IT Infrastructure, Outcomes, Quality Measurement, Quality of Care

Caring for quality in health: lessons learnt from 15 reviews of health care quality

OECD 2017

Systemic changes on where and how health care is delivered will optimise both quality and efficiency

Health care systems need to engage patients as active players in improving health care, while modernising the role of health professionals

Health care systems need to better employ transparency and incentives as key quality improvement tools

Conclusions

Delivering high-quality care is an essential feature of a high-performing and resilient health care system. High-quality care is care that is safe, effective and patient-centred, and should never be taken for granted. Health care systems face tremendous challenges – complex care needs and care processes, increased health care demands (especially for chronic conditions), and, crucially, an economic landscape in which health care systems will have to achieve more for less. Assuring, monitoring and improving the quality of health care is more than ever a central concern across all OECD health care systems.

To meet these demand- and supply-side challenges while ensuring health care systems’ financial sustainability, governments should insist upon transparency to support their health care systems to continuously secure better quality and outcome of care. Remodelling health care systems and changing cultures is not an easy task, but experiences from OECD countries reveal three priority areas for action:

  • Places: Health care systems need to invest in key primary care functions to offer comprehensiveness, continuity and co-ordination to patients with complex needs. Building a strong primary care foundation requires investment to create co-ordinated and high-quality community care services and to develop a rich information infrastructure to underpin transparent quality monitoring and improvement.
  • People: Transparency means placing patients at the centre, to deliver high-value care that maximises both quality and efficiency. This should encompass affording respect to patients, involving them in decisions affecting health care, as well as promoting their voice and choice through greater health literacy. Collecting patient experience measures is also pivotal to delivering health services that are truly responsive to patients’ needs. Listening and engaging with patients while modernising the role of health professionals will be central to the foregoing priority of strengthening primary care.
  • Data and incentives: Health care systems need to invest in the right data and incentives to promote accountability and transparency. Collecting and publishing information around outcomes and quality (rather that inputs and activities), moving to performance feedback and linking payment to the provision of high-quality care are key instruments that should not be underestimated, especially in times of acute financial stress.

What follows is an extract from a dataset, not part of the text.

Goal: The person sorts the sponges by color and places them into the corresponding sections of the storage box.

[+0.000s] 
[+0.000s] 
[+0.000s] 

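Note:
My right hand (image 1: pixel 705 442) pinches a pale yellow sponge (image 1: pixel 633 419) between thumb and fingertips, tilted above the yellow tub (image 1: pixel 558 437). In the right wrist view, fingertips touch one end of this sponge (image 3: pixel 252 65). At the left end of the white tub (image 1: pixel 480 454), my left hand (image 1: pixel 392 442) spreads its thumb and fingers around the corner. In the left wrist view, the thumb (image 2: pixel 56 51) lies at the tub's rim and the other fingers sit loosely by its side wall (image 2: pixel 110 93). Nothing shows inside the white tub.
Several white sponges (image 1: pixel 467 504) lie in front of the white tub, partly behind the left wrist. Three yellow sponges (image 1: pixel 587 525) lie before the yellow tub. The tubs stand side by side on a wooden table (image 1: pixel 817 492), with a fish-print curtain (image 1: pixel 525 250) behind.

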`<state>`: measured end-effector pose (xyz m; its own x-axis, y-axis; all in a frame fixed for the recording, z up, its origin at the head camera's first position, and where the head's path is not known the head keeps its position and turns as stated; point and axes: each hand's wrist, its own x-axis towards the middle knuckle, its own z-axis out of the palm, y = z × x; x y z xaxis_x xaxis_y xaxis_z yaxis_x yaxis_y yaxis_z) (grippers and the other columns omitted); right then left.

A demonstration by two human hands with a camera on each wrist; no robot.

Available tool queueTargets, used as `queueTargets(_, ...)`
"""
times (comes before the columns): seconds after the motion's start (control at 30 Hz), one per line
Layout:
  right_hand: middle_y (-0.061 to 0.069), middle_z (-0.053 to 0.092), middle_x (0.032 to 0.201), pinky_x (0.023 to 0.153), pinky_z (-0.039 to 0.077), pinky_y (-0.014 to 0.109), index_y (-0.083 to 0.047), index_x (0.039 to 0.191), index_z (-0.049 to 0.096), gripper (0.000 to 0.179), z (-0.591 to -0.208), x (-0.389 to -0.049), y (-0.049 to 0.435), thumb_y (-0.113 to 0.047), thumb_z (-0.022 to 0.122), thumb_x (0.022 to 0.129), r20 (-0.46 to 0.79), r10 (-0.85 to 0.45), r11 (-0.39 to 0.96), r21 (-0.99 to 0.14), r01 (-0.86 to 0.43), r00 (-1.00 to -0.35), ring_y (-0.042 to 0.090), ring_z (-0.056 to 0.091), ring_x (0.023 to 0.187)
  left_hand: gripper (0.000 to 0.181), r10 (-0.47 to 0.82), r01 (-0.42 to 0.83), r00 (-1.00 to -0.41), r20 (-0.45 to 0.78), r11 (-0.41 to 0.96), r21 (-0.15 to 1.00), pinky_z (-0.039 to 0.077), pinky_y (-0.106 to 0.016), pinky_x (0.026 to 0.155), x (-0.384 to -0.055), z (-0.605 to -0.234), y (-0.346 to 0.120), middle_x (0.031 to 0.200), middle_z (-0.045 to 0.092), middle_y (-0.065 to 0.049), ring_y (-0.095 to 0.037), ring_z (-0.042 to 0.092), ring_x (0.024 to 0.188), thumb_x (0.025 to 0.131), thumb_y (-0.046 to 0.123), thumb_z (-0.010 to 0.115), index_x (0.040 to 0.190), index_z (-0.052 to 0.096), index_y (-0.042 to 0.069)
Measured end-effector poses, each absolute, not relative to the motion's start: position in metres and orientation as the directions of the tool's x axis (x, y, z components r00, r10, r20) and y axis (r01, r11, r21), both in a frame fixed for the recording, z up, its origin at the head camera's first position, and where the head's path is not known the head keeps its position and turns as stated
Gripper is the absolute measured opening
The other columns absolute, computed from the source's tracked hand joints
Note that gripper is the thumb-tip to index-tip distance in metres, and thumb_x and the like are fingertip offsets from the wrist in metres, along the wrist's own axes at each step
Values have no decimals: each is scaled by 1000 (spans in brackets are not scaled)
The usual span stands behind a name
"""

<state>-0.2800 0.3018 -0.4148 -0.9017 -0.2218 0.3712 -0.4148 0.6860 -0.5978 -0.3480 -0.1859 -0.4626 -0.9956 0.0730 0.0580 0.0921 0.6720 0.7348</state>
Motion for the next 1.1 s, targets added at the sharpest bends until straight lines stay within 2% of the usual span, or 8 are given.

Accountability frameworks and incentives are, in particular, important levers to support quality improvement. In primary care, health care systems should collect more quality indicators around prevention, management of chronic diseases, elder care and mental health care (as seen in the United Kingdom, Portugal, Israel and Denmark). Performance feedback and rigorous open comparison are also key tools to create a platform to share experiences and facilitate learning to improve. Combined with public reporting, non-financial incentives are successful drivers for quality improvement (as seen in Israel, Korea and Sweden). Financial incentives, such as those linking payment to quality and outcomes of care, are effective when they are directed towards high-priority areas such as greater management of chronic conditions (as seen in Australia and the United Kingdom), quality of hospital care (as seen in Korea) or mental health and long-term care (as seen in Sweden). Last but not least, more research is needed to achieve a better understanding of health care system achievement and performance. Proper and repeated application of the plan-do-study-act cycle should underpin this, focussed on patient outcomes to steer local and national policy making. While OECD health care systems are getting better at embedding evaluation of local initiatives, system-wide assessment of health care system performance is still lacking. Such evaluation should be more systematically conducted to assess the impact of policies and to fill existing gaps in knowledge. To plan national health strategies and prepare health reforms, concerted action is needed to undertake national health care system performance assessments and to benchmark results internationally.